Younger talent on the rise

Commentators also note the similarity between the position of China before it began its economic rise and the present-day situation in India. A young workforce, hungry for change is set to transform the nation with a new attitude to quality and efficiency:

With a median age of 28, India shares a parallel with China's position in 2008 when it was on the cusp of rapid industrial and economic growth. This similarity accentuates India's potential to emulate China's trajectory and evolve into a powerhouse within the electronics manufacturing domain. Source: Fortune India

Government focus on electronics manufacturing

India's EMS industry is set for substantial expansion, driven by two pivotal elements: the benefit of low labour costs and robust government backing. The Indian government is vigorously fostering this sector (and its supply chain) with strategies like the Production Linked Incentive (PLI) scheme and the Scheme for Promotion of Manufacturing of Electronic Components and Semiconductors (SPECS).

Why not India?

 

Quality consistency

While quality standards are improving, ensuring consistent quality across different suppliers can be challenging. As this Op-Ed in the Indian publication, Deccan Herald puts it, non-conformance has been endemic in the country’s manufacturing industry for years - as cost cutting often trumped ‘quality culture’. 

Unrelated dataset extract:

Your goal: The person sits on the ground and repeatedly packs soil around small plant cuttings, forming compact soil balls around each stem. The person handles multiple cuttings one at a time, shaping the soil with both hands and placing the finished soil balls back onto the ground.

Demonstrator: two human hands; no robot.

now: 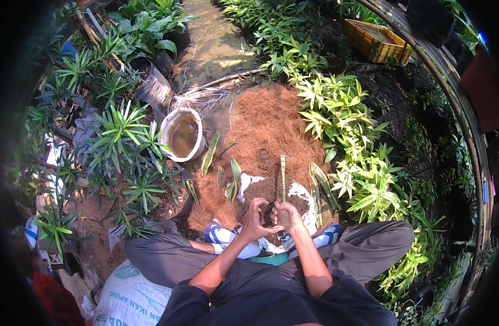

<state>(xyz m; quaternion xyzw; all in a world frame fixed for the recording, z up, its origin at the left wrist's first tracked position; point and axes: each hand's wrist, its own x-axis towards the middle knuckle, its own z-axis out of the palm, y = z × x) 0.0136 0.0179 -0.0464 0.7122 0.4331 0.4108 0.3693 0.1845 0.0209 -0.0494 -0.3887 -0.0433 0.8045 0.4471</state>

Imposition of quality standards raises manufacturing costs. Rigorous quality control requires frequent checking of ‘in-process quality’ and timely rejection of deficient items, increasing both personnel and material costs. So, firms take shortcuts to save costs. They are not fastidious about quality control as our regulatory approach is different.

To compete internationally, many in the subcontinent agree that a culture of quality needs to be created that permeates every part of the supply chain.

 

Infrastructure variability

Despite improvements, some regions still lag in terms of infrastructure, which can affect logistics and supply chain efficiency.

There are challenges with building new infrastructure needed to support manufacturing investments, including expansions of ports and ensuring that pick-up points line up with existing trade routes. Source: Manufacturing Dive

Semiconductor supply

Despite the best efforts of the Indian government, semiconductor supply is still a serious impediment to those seeking turnkey design and manufacturing solutions to be delivered at the right cost in the Indian subcontinent.  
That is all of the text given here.